# Is it possible ?



## BigFoot (Jan 3, 2005)

Is it possible to have negative number when testing for Mg. ?


----------



## Rolo (May 12, 2004)

The lowest you can have is nothing, zero. Is this from a test kit or your own calculations with Ca + GH kit?


----------



## niko (Jan 28, 2004)

If you play with the numbers for a while you will see that a small change makes a big difference in the Ca:Mg ratio.

Use this:
http://www.deepforestaquatics.com/aqua/CaMgRatio.html
and enter GH=4 and Ca=20. Then enter GH=4 and Ca=30. The Mg becomes negative with only 10 ppm difference.

If I read the "FAQ" right (http://www.aquaticplantcentral.com/forumapc/showthread.php?t=2427) then if the water has only Ca then 1 dGH is provided by 7 ppm Ca. So in the example above with GH=4 if the Mg=0 then the Ca cannot be more than 7 x 4 = 28 ppm. But it is not unusual to get test results of say Ca=40 and GH=4 maybe because the resolution of the test kit I use is 10 ppm.

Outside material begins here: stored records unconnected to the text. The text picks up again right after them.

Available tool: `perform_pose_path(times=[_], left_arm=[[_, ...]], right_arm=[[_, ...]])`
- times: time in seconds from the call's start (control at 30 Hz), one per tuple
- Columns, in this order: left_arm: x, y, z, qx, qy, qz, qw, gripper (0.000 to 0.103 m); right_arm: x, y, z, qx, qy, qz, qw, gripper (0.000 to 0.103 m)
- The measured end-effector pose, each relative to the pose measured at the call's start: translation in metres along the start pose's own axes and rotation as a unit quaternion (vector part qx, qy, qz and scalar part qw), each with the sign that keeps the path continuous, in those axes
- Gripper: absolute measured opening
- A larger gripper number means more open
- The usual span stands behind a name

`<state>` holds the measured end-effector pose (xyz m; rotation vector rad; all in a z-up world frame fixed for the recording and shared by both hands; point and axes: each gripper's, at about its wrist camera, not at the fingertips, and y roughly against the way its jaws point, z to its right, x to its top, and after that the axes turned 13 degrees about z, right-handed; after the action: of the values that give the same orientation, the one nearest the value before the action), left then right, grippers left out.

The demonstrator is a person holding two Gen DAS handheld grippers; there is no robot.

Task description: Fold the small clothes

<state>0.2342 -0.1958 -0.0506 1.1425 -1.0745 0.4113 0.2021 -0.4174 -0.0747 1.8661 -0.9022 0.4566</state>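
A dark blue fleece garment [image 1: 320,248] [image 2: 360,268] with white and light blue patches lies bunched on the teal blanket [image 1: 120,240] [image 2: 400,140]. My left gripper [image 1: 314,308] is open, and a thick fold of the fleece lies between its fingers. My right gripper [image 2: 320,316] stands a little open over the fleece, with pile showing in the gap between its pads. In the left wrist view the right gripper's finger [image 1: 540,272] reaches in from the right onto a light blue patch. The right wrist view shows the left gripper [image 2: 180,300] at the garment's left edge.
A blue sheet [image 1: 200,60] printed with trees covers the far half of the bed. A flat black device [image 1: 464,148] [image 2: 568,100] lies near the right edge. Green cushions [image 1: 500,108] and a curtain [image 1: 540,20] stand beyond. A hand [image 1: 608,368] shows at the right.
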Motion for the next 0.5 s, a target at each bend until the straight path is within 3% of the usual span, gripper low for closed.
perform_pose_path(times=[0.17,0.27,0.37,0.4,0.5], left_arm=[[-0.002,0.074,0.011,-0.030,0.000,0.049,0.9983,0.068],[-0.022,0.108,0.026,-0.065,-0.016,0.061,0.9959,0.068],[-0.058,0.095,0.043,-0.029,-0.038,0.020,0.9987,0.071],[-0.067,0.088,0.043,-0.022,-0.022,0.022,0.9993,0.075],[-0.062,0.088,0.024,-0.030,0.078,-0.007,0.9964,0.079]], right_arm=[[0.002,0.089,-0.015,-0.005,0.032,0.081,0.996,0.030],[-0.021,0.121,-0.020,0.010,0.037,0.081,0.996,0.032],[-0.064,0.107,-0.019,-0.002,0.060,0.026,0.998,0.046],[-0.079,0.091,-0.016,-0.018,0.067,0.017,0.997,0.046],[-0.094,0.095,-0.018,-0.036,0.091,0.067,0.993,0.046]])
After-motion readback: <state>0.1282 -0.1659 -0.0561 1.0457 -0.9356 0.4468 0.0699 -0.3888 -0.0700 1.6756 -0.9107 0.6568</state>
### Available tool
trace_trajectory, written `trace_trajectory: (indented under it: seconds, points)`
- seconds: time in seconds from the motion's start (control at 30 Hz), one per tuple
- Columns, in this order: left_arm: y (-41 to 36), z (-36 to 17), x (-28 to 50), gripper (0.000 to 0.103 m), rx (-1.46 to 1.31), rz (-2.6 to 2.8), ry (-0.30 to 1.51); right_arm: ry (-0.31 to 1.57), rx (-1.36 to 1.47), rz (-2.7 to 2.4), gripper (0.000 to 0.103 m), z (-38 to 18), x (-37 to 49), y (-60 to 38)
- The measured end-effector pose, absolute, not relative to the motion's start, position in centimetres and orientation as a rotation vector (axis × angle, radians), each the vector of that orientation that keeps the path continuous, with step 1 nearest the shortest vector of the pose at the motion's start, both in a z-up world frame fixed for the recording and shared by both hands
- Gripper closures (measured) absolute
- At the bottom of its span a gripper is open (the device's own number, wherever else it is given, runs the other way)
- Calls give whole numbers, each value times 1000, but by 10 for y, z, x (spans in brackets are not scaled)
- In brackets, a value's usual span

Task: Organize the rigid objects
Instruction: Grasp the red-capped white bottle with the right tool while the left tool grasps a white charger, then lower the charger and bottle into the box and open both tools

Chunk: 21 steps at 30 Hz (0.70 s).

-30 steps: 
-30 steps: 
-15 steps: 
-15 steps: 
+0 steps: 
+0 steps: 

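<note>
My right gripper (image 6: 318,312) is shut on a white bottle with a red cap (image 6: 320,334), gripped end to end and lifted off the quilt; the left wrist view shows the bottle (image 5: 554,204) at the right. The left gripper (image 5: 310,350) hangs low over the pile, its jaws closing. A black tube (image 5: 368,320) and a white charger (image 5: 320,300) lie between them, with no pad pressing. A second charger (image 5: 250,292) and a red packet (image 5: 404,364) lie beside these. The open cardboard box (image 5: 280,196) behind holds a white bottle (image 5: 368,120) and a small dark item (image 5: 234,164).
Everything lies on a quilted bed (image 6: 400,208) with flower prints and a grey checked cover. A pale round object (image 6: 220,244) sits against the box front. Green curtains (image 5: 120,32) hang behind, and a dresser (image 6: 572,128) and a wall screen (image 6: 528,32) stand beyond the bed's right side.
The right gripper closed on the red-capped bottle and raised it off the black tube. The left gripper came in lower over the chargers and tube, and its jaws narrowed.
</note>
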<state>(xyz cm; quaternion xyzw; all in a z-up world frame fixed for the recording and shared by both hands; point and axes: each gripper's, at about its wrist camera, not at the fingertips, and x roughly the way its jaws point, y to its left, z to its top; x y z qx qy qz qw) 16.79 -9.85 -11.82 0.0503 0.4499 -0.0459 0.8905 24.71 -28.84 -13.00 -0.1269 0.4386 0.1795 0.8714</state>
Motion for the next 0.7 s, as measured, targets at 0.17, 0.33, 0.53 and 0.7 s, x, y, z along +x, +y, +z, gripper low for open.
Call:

I don't know if the formula is not entirely correct or what. We left it as it is, showing negative numbers, because it seemed to give you an idea how far is the spread between Ca and Mg when the Ca was way more than the Mg.

To me personally the bottom line is what Edward has been preaching lately - one must have Ca and Mg in a ratio that is close enough. Ratious like 4:1 or 10:1 are not written in stone but a 100:1 ratio is most likely way off. And surely one should not have a negative number 

--Nikolay


----------



## BigFoot (Jan 3, 2005)

Oh i didnt know that the 4.1 was a ratio. Here are my numbers gh = 220 and ca = 80 both are ppms. What is my Mg and how do i check from now on. Thanx in advance.


----------



## shalu (Oct 1, 2004)

You have Hagen calcium kit and it gives number in Ca, not CaCO3, so Mg would be:

Mg = (220 - 80*2.5)/4.1 = 5ppm

But Ca has a resolution of 10 ppm, I guess GH the same resolution? 
The Mg calculation can be up to 6 ppm off, I would say it is between 2.5-11 ppm( assuming 220 GH really means 210-220ppm, 80ppm Ca really means 70-80ppm)


----------



## niko (Jan 28, 2004)

BigFoot,

The formula that I referred you to doesn't use ppm but dGH. 1dGH is 17.9 ppm, so:

220/17.9 = 12.3 dGH

Then if you use GH=12 dGH and Ca=80 ppm you get:
Mg=3.5 ppm
Ca:Mg = 23:1

I agree with shalu, the tests are not very precise and that is why I believe that some Mg and some Ca should be present but there is no need to chase precise ratios.

--Nikolay


----------



## BigFoot (Jan 3, 2005)

I am not looking to get a certain number on this mineral butt i am looking for a good range to be in. I have a high light tank so from i am told they nutrient suckers big time. Niko as far as the 5 ppm that u gave me that is close to the number i had (4.87). Aloso niko i want to thank you for calculator i will use in the future. Shalu i do hagen test kits both measure in 20 ppm intervals i get what u mean that have certain range to them and that they dont show dead on what the tank is. This what i use to figure out the Mg. 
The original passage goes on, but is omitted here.